◆ **Task details**
When you reach the line with "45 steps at" in the data below, begin printing lines exactly, and stop once the line with "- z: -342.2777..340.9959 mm" has been printed.

◆ **Input for this task**

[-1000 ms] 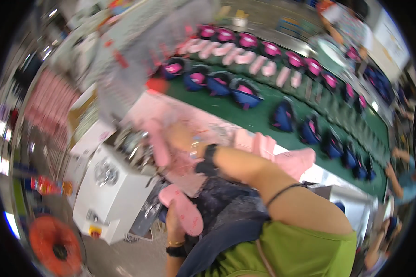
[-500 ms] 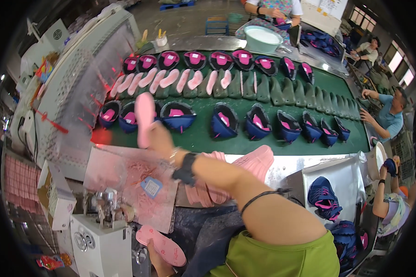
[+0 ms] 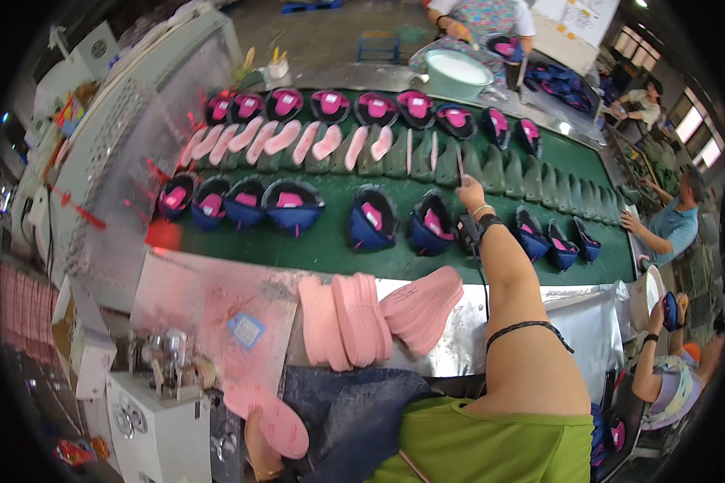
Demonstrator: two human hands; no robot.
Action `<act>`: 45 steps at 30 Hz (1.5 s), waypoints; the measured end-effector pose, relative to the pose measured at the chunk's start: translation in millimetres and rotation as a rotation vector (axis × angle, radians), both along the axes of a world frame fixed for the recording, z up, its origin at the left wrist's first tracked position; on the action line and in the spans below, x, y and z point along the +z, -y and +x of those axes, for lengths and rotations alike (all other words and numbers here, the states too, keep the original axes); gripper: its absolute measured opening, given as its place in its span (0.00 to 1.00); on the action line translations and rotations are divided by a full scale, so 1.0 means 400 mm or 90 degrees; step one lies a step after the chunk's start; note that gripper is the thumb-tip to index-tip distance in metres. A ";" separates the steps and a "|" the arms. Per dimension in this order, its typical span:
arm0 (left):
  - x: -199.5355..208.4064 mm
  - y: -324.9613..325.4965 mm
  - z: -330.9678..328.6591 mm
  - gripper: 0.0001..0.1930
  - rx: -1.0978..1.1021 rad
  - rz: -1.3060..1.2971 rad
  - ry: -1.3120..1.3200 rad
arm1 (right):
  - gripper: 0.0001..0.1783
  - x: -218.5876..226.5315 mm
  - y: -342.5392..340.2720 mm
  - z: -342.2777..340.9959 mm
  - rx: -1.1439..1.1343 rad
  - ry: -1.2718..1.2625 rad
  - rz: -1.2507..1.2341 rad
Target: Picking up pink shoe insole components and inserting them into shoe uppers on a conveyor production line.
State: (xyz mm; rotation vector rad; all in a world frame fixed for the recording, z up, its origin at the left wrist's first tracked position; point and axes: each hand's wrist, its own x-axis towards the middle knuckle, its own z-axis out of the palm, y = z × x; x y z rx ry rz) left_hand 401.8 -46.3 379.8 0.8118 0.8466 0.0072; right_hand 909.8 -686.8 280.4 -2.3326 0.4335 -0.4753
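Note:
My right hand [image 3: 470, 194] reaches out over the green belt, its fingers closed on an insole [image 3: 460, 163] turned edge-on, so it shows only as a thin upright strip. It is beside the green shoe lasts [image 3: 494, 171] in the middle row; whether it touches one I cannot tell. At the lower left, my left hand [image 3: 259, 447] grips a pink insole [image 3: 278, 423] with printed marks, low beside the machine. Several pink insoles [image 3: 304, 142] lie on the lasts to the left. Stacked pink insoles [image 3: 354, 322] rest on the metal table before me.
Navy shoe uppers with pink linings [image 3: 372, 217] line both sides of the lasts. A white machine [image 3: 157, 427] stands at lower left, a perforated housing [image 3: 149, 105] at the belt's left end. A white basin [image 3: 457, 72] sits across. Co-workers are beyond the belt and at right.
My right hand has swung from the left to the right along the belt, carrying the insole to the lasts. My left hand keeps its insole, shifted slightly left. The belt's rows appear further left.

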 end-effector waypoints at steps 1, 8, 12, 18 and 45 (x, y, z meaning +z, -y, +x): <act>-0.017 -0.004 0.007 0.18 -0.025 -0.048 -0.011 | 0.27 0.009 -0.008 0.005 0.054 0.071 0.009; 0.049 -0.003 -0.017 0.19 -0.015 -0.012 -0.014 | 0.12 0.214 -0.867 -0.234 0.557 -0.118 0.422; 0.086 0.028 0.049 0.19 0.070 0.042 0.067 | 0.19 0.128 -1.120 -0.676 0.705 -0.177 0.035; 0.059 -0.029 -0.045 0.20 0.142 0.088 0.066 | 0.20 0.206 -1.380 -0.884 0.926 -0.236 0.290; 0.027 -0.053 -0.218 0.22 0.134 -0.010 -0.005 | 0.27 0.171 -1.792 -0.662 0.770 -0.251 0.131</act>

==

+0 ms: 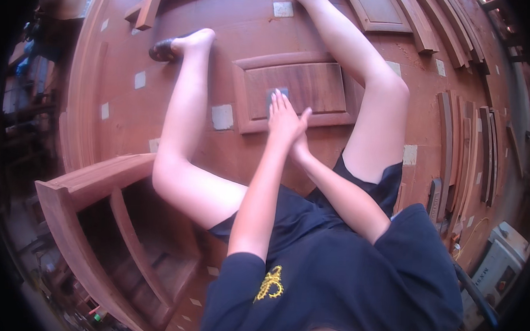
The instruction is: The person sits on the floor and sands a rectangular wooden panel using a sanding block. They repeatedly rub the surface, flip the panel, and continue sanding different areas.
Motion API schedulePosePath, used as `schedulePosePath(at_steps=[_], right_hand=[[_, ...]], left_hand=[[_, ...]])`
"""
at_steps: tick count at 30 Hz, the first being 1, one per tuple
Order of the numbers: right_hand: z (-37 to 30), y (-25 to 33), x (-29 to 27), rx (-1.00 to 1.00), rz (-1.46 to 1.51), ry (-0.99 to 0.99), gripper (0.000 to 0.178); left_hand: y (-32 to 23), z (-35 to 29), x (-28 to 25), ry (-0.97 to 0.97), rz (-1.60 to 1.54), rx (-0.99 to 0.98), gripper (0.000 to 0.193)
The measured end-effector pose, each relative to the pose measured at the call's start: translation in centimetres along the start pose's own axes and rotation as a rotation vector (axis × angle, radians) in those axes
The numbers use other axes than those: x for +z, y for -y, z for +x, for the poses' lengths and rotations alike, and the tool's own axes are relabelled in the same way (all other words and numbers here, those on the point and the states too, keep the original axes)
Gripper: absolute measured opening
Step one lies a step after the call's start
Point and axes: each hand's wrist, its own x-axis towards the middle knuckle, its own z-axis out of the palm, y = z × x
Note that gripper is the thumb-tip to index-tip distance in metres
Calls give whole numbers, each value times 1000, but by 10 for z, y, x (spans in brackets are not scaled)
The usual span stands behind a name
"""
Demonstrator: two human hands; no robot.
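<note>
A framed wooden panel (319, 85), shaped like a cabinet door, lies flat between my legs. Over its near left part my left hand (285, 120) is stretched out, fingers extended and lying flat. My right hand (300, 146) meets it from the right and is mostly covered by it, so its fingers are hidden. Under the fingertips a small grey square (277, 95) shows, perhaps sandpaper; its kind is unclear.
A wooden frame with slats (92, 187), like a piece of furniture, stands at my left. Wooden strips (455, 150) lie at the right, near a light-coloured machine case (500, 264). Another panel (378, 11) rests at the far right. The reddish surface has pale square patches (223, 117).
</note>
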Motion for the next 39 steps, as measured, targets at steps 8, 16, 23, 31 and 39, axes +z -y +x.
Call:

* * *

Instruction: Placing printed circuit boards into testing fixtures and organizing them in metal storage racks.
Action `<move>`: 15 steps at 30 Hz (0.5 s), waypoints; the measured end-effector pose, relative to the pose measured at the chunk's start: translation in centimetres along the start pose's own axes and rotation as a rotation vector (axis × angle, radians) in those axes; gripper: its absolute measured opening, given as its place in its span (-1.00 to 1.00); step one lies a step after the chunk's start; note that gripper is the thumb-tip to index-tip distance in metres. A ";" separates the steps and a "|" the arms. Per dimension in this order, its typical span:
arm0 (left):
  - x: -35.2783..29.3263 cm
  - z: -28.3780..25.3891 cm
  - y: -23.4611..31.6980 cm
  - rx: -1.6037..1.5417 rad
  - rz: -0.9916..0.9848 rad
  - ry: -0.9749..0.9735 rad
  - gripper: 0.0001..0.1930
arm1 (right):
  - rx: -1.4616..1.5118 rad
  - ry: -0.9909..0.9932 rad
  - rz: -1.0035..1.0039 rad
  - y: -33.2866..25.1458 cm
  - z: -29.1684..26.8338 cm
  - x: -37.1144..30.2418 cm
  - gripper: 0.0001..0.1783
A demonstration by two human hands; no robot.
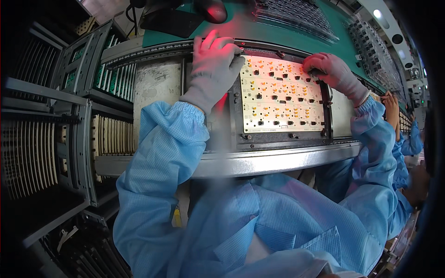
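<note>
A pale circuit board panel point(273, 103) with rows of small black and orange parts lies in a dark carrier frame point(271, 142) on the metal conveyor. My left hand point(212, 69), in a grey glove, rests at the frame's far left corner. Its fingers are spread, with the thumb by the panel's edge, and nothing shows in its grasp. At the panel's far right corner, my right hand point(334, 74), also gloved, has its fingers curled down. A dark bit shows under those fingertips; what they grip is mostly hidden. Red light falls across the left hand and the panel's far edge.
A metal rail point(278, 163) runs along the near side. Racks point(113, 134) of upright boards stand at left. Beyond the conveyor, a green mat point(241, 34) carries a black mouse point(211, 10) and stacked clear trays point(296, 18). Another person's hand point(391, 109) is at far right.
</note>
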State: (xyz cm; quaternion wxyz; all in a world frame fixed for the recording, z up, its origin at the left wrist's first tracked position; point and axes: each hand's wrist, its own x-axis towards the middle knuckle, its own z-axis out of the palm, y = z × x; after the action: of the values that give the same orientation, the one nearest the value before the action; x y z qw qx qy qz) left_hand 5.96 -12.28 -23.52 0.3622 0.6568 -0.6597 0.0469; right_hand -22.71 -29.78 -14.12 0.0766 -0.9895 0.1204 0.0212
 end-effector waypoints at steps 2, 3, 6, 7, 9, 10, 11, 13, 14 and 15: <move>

◆ **Answer space**
Action `<act>`: 45 steps at 30 Hz (1.5 s), waypoints; the measured end-effector pose, relative to the pose measured at the chunk's start: translation in millimetres and rotation as a rotation vector (axis × angle, radians), both along the axes of a world frame fixed for the recording, z up, its origin at the left wrist's first tracked position; on the action line and in the spans below, x, y and z point along the +z, -y and +x of those axes, for lengths and rotations alike (all other words and numbers here, the states too, keep the original axes); gripper: its absolute measured opening, given as its place in its span (0.00 to 1.00); on the action line translations and rotations are divided by a full scale, so 1.0 means 400 mm or 90 degrees; step one lies a step after the chunk's start; note that gripper is the thumb-tip to index-tip distance in metres. A ";" separates the steps and a "|" the arms. Per dimension in this order, its typical span:
arm0 (left):
  - x: -199.5355..208.4064 mm
  - y: -324.9613..325.4965 mm
  - z: -330.9678..328.6591 mm
  - gripper: 0.0001..0.1930
  - rx: -1.0978..1.1021 rad
  - rz: -1.3060..1.2971 rad
  - ry: -1.3120..1.3200 rad
arm1 (right):
  - gripper: 0.0001..0.1783
  - x: -218.5876..226.5315 mm
  - y: -342.5392..340.2720 mm
  - z: -342.2777..340.9959 mm

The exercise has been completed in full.